La Gazette de la grande ile

Détérioration de biens publics : pour un durcissement des sanctions

Publié le 03 mars 2018

La Commune Urbaine d’Antananarivo (CUA) et le Ministère auprès de la Présidence en charge des Projets Présidentiels et de l’Aménagement du Territoire (M2PATE) font des efforts louables, bien qu’insuffisants, pour améliorer le cadre de vie de la population de la capitale. Malheureusement, des gens continuent à détériorer les biens et ouvrages publics. Des véhicules endommagent des trottoirs, des clôtures, des remparts, des dalles, des plots et des poteaux de la Jirama.

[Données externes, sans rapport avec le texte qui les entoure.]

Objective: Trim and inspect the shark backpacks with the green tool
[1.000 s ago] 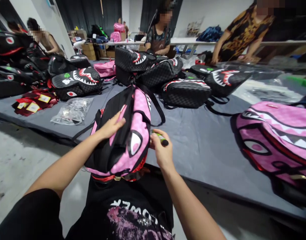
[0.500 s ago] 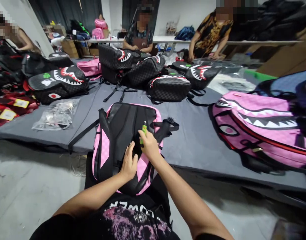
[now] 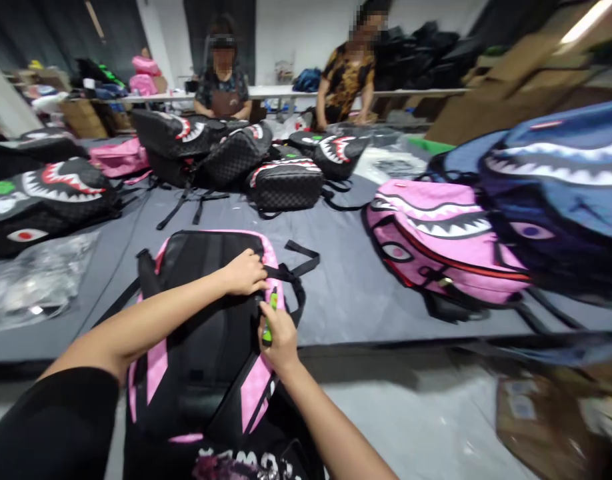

Ces accidents sont souvent le fait d’individus qui ont l’imprudence de rouler à une vitesse excessive ou sous l’emprise de l’alcool et de la drogue. Certains conducteurs font également l’erreur élémentaire de reculer sans regarder. Après la collision, les conducteurs s’enfuient prestement comme des voleurs. Lorsque leur véhicule est immobilisé, ils se contentent de dissimuler la plaque d’immatriculation, en attendant un dépannage ou une réparation provisoire sur place. La loi réprime ces agissements. En effet, l’article 473 du Code Pénal, en son alinéa 19, dispose que « seront punis d’une amende depuis 2 000 Ariary jusqu’à 100 000 Ariary et pourront l’être en outre de l’emprisonnement jusqu’à vingt-neuf jours au plus… […] …Ceux qui auront dégradé ou détérioré, soit directement ou par leurs troupeaux, des bâtiments ou ouvrages publics ou d’utilité publique. » Toutefois, il s’agit d’une contravention de deuxième classe. Les sanctions sont trop légères par rapport aux dégâts qu’il faut réparer car ils défigurent la ville. Il serait utile d’amender la loi et de convertir cette contravention de deuxième classe en délit. Nos concitoyens doivent participer à la protection des biens publics financés en partie avec leurs impôts. Cela relève du civisme et du bon sens. Si les campagnes d’information-éducation-communication ne suffisent pas à une prise de conscience de nos concitoyens, il faudra les frapper fort au portefeuille, à travers des peines d’amendes conséquentes. De leur côté, les pouvoirs publics devront installer des caméras de surveillance pour repérer, identifier et poursuivre en justice les auteurs de dégradations et détériorations de bâtiments ou ouvrages publics ou d’utilité publique.